DESCRIPTION OF THE TASK -
Using the material that follows, identify and copy each line with the string "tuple".
[PROVIDED DATA — start]
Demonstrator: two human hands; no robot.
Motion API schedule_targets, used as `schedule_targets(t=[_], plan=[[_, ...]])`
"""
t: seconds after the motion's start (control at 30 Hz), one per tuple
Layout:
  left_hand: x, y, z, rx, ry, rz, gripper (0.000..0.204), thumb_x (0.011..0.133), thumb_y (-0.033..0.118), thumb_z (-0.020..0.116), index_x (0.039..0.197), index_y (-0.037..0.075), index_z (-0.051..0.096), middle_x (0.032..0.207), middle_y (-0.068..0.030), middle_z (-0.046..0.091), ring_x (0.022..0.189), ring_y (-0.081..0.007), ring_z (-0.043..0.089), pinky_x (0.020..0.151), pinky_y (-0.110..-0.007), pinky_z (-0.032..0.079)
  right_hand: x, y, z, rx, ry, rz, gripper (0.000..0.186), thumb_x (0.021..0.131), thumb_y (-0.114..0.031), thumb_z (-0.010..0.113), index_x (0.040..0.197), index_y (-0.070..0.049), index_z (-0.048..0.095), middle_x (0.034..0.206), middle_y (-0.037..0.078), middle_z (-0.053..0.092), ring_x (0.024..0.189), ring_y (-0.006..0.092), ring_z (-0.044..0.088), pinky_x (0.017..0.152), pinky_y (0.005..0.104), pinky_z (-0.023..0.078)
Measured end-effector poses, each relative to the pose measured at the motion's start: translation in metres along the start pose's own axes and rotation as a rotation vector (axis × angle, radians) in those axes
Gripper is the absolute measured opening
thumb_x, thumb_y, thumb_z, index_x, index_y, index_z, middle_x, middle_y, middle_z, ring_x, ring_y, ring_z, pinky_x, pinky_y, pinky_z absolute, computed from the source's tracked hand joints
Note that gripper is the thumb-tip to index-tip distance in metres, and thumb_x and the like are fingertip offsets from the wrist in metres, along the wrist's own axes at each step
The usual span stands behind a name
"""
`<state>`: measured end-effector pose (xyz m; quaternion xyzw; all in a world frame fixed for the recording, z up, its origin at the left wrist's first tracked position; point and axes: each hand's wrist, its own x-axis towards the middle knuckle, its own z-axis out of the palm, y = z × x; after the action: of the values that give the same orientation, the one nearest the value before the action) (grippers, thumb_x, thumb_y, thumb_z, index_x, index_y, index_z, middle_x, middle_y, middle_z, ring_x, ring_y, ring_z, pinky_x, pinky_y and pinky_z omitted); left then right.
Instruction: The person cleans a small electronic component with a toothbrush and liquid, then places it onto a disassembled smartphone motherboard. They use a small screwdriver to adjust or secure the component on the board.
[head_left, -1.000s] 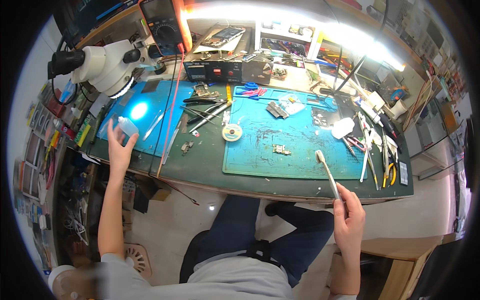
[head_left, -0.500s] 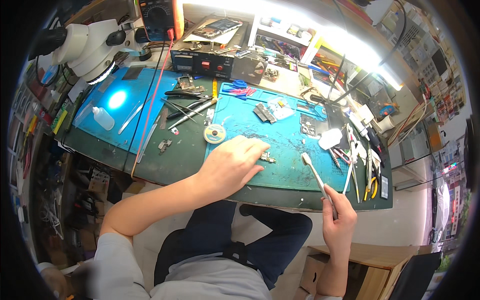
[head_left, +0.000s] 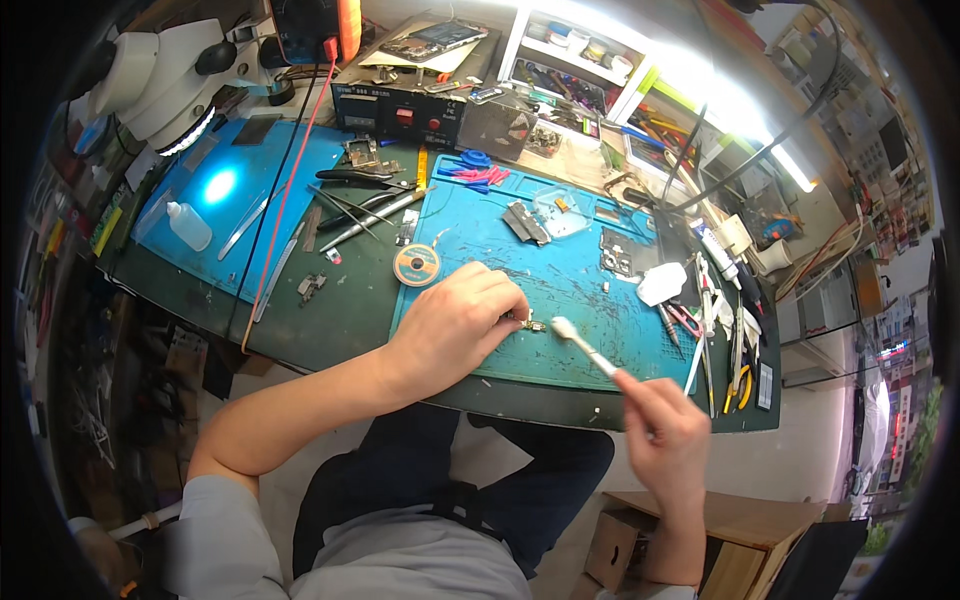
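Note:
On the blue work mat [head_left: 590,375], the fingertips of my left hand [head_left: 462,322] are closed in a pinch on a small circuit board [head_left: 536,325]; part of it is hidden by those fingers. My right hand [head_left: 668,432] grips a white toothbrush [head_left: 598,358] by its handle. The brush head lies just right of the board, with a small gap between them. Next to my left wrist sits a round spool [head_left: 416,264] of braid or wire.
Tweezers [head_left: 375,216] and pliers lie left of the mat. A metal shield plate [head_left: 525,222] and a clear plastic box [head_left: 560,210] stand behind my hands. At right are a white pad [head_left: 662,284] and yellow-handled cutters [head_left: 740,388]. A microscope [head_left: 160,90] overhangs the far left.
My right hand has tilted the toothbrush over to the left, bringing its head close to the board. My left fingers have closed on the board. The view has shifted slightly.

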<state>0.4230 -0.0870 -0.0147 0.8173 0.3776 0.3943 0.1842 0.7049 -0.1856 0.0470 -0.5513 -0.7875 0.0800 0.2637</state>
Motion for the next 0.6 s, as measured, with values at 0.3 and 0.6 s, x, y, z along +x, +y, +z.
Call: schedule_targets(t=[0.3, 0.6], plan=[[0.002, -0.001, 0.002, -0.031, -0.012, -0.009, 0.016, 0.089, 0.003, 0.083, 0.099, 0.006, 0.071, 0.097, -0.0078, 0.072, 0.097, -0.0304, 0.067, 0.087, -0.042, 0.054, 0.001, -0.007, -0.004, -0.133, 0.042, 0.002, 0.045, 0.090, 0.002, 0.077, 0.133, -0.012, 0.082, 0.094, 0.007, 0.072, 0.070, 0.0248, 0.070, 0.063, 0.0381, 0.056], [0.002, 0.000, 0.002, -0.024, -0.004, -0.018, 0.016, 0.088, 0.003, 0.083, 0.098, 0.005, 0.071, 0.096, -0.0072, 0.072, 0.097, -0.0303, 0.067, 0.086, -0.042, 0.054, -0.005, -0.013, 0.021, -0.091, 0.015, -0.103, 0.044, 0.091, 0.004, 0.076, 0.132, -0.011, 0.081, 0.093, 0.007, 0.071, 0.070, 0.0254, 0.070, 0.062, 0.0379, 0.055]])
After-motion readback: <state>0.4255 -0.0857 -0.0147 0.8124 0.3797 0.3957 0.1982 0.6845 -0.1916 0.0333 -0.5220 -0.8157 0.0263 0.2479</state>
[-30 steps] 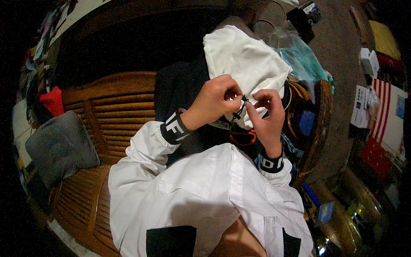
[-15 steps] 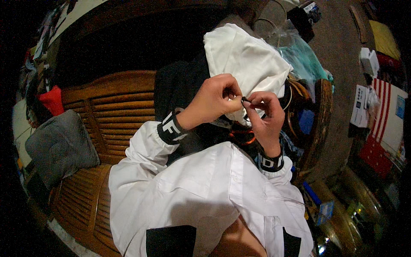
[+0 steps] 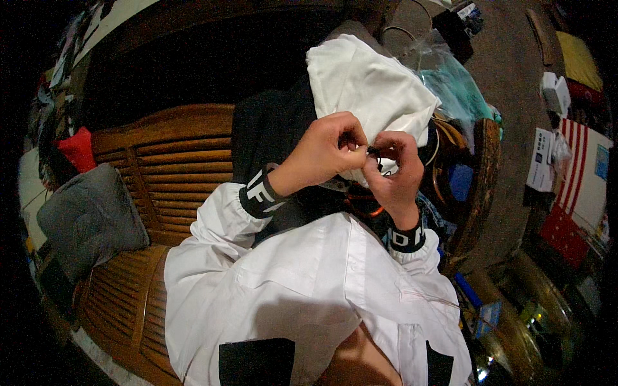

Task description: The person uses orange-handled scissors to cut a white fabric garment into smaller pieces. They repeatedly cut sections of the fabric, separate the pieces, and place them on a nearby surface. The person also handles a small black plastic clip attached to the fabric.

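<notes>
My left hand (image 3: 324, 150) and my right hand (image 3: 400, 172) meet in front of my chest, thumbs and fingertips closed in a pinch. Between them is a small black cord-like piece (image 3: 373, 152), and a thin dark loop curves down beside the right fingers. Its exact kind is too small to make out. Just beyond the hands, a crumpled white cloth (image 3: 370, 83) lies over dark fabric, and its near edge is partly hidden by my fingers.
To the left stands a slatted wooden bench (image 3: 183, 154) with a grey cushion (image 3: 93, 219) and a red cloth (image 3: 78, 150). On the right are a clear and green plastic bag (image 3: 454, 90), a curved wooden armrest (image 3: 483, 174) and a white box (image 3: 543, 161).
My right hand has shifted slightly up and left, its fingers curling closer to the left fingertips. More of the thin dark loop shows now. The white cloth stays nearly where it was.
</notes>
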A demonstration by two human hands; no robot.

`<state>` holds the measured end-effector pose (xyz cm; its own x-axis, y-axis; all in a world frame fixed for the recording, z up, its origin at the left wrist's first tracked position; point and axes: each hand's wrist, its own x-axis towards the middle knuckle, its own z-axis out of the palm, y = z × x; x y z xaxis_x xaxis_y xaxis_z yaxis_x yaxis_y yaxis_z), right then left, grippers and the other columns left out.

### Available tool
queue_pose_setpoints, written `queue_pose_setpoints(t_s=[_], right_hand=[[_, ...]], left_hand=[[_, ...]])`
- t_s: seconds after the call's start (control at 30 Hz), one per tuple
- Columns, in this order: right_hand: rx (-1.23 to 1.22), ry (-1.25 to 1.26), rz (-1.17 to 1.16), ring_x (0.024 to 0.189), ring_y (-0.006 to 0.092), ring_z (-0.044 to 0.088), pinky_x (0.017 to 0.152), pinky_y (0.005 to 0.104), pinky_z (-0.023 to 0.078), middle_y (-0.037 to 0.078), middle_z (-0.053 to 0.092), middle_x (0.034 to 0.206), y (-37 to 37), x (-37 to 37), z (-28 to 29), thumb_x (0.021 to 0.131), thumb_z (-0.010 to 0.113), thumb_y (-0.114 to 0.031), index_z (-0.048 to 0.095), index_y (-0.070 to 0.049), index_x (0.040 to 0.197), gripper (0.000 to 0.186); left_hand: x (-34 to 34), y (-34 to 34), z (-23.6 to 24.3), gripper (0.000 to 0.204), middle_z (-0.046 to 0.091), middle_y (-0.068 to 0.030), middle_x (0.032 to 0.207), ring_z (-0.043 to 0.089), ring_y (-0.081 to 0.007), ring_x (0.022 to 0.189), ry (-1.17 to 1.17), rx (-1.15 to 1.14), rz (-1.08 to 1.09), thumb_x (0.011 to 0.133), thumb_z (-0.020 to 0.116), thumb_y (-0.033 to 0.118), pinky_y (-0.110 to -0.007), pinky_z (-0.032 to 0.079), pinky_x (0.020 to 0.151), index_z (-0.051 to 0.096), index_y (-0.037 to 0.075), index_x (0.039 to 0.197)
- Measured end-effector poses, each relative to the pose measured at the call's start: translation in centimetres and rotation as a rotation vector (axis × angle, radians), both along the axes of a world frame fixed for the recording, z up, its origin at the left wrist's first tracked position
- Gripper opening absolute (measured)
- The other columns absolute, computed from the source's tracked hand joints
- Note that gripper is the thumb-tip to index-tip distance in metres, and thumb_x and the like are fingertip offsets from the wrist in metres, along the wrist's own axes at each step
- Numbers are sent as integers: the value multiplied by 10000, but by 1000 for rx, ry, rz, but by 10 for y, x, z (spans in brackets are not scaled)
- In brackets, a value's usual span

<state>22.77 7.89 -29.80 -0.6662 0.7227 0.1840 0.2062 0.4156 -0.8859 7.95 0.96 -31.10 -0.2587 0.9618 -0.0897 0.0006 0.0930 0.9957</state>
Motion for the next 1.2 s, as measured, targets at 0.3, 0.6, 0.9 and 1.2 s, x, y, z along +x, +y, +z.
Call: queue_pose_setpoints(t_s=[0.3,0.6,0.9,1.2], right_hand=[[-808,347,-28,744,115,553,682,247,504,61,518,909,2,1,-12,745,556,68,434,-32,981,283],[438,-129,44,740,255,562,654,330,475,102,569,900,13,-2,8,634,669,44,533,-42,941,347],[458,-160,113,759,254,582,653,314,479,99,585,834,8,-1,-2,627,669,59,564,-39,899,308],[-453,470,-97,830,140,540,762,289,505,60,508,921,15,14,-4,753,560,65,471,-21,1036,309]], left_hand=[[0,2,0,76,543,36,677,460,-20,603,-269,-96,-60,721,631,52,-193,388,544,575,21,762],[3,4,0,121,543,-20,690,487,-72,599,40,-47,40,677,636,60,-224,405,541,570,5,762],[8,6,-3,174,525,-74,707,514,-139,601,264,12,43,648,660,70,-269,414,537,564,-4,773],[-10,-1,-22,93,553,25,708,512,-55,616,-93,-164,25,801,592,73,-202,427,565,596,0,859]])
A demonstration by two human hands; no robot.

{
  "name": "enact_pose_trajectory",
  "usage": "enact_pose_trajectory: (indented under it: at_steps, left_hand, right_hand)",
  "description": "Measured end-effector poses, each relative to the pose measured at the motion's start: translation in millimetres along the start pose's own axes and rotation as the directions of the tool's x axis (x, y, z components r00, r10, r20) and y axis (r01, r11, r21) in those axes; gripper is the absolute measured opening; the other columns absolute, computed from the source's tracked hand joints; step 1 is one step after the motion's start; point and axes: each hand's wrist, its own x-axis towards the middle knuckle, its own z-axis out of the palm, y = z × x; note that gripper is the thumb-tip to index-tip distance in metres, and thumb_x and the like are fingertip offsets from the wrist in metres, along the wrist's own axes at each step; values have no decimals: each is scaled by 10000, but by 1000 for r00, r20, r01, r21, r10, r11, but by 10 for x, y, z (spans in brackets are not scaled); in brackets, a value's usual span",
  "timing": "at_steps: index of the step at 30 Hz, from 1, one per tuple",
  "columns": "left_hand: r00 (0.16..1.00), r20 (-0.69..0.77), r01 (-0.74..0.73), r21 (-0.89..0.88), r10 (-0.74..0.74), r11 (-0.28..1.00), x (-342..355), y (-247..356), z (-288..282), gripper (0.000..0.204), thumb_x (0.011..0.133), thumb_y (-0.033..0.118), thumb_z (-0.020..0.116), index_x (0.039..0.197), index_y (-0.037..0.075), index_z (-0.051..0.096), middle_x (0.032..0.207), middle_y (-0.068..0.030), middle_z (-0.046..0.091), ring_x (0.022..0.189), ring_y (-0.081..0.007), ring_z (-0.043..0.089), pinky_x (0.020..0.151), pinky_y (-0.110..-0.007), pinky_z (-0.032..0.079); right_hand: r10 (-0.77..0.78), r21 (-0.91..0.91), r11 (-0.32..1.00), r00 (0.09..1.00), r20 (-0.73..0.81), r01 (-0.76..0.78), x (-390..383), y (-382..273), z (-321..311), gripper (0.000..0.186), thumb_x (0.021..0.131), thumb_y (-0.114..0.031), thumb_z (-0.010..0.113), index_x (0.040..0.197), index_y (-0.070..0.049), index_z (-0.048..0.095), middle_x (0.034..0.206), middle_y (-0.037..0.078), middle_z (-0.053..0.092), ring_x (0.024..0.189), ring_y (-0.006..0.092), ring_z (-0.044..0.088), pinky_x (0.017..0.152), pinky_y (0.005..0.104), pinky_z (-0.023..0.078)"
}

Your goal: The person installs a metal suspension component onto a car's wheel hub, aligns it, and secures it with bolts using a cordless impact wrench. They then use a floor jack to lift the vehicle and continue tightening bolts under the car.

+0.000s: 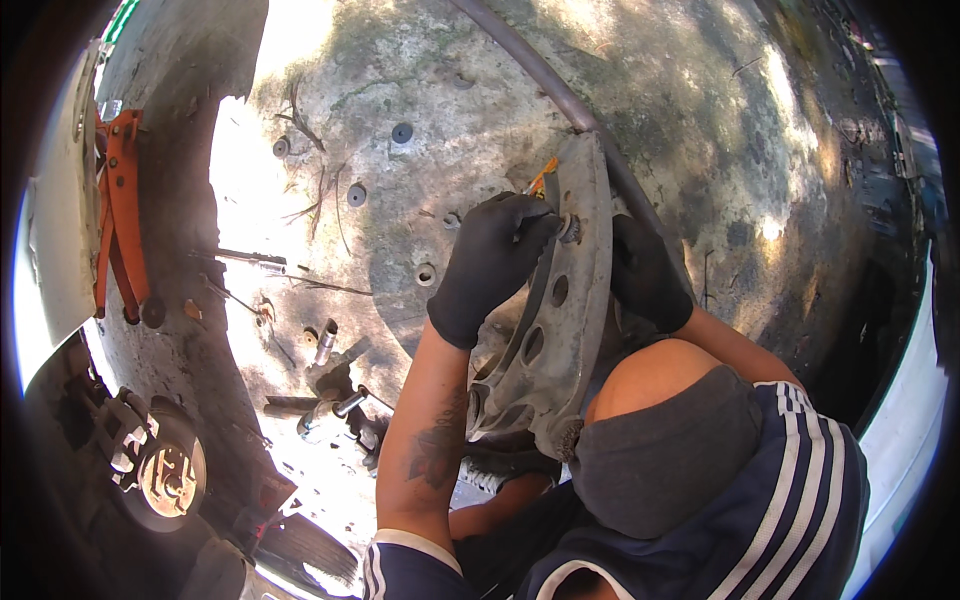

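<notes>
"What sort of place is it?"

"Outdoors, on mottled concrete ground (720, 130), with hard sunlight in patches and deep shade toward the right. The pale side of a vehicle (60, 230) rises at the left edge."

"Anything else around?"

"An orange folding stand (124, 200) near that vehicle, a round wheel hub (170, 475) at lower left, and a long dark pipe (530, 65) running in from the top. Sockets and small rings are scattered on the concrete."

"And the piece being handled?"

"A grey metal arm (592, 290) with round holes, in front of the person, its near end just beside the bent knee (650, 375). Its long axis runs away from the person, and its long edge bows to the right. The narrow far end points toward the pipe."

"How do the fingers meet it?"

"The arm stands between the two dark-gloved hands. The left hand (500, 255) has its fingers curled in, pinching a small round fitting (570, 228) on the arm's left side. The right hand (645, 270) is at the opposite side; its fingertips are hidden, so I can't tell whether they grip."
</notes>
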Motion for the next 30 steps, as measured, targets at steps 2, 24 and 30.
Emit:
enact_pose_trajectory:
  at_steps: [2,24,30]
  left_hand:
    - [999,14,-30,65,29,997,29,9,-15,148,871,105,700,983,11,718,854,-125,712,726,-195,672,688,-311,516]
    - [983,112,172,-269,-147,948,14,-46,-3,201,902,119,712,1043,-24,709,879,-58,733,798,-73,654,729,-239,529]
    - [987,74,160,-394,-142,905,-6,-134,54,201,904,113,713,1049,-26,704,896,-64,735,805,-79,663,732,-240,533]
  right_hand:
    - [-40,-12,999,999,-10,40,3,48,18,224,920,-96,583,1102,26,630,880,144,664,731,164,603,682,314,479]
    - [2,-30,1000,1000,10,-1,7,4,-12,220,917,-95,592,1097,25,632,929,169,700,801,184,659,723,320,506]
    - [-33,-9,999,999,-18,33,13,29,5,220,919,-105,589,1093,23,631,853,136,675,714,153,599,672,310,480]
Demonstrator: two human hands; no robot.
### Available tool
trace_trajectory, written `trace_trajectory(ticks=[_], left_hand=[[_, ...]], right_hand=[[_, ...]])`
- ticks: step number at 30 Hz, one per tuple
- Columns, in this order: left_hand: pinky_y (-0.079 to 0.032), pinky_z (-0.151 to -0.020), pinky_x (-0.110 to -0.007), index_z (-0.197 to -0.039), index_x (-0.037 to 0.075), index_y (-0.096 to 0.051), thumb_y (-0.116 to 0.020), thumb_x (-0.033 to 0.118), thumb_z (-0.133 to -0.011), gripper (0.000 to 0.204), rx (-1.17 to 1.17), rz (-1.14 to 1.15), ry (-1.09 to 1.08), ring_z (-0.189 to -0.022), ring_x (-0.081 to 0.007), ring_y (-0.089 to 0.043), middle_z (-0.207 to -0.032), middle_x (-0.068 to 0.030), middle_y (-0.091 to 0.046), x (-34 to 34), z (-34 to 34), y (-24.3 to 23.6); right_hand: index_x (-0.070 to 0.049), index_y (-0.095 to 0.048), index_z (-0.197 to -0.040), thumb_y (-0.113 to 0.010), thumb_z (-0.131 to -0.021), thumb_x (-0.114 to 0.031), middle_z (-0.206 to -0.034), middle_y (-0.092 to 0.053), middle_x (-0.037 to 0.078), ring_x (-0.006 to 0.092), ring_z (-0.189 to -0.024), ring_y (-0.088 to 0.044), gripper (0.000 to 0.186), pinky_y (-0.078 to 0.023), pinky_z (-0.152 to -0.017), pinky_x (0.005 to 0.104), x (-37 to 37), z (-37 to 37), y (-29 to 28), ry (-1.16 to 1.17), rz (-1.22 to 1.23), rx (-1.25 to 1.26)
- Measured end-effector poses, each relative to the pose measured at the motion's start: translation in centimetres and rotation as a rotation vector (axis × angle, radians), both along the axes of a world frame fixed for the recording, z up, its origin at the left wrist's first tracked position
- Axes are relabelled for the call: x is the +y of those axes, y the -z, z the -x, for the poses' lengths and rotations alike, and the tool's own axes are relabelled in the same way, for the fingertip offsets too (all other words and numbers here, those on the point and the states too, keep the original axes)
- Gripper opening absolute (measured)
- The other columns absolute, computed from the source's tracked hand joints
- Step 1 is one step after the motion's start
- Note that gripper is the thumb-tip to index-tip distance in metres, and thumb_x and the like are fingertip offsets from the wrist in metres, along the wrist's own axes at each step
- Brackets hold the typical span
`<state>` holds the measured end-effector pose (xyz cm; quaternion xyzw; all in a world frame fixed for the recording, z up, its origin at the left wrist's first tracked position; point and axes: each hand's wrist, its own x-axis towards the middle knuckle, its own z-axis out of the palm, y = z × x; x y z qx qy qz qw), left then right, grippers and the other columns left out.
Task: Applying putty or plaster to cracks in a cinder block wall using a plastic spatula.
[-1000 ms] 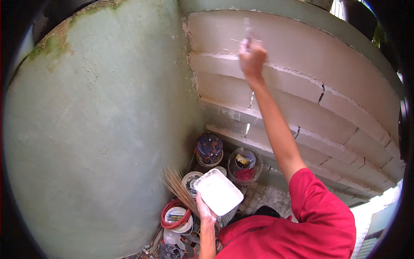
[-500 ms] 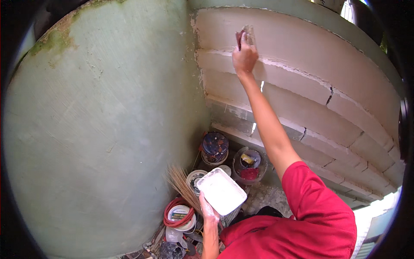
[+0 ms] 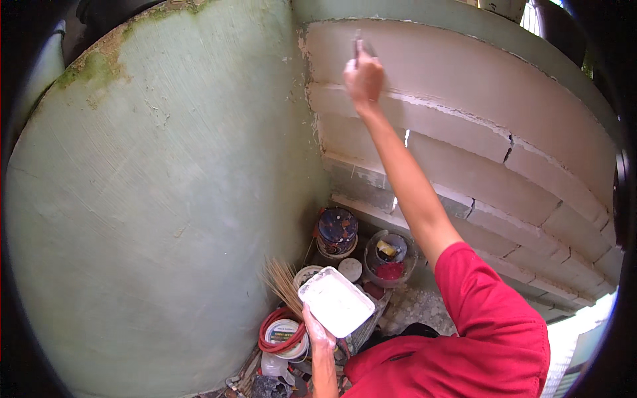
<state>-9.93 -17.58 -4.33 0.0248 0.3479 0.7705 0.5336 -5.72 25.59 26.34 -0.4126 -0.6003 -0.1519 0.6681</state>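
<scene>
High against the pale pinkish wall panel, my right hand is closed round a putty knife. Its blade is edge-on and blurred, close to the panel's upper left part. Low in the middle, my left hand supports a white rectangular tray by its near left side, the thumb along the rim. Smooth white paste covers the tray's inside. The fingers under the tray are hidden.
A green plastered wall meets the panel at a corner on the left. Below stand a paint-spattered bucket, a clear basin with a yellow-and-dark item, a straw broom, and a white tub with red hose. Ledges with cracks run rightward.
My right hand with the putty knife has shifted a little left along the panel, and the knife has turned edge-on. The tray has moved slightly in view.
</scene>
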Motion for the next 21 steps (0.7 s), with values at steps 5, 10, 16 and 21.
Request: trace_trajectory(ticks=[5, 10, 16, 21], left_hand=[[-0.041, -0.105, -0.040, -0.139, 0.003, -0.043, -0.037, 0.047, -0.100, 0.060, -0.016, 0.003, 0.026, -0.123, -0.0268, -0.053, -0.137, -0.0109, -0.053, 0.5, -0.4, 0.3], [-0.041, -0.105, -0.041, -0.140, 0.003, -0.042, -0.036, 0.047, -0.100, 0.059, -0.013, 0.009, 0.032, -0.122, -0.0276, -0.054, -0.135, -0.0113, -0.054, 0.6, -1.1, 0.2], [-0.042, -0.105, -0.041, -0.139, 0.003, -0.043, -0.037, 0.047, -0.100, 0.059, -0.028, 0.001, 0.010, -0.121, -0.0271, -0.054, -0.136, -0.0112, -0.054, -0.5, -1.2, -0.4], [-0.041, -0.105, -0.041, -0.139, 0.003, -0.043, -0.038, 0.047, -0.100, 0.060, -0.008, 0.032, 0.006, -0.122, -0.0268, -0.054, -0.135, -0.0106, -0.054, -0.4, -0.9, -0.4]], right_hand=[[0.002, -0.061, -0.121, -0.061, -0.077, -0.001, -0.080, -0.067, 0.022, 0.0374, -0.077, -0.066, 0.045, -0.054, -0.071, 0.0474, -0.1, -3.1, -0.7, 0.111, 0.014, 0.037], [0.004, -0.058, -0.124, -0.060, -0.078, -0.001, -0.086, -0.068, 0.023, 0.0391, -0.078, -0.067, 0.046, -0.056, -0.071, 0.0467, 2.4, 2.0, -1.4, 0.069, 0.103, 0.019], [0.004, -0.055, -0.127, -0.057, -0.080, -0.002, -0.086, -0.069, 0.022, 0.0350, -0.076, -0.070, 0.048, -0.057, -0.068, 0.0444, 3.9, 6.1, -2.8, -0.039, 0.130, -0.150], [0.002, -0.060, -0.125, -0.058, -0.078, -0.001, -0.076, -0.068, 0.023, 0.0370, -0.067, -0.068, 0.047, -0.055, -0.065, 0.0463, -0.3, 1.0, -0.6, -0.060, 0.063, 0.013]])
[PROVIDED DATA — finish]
EXPECTED ANSWER -
t: seconds after the motion's start (control at 30 Hz), one per tuple
- t_s: seconds after the call's start (control at 30 Hz), one per tuple
  "timing": "at_steps: index of the step at 30 Hz, from 1, one per tuple",
- ticks: step number at 30 Hz, one per tuple

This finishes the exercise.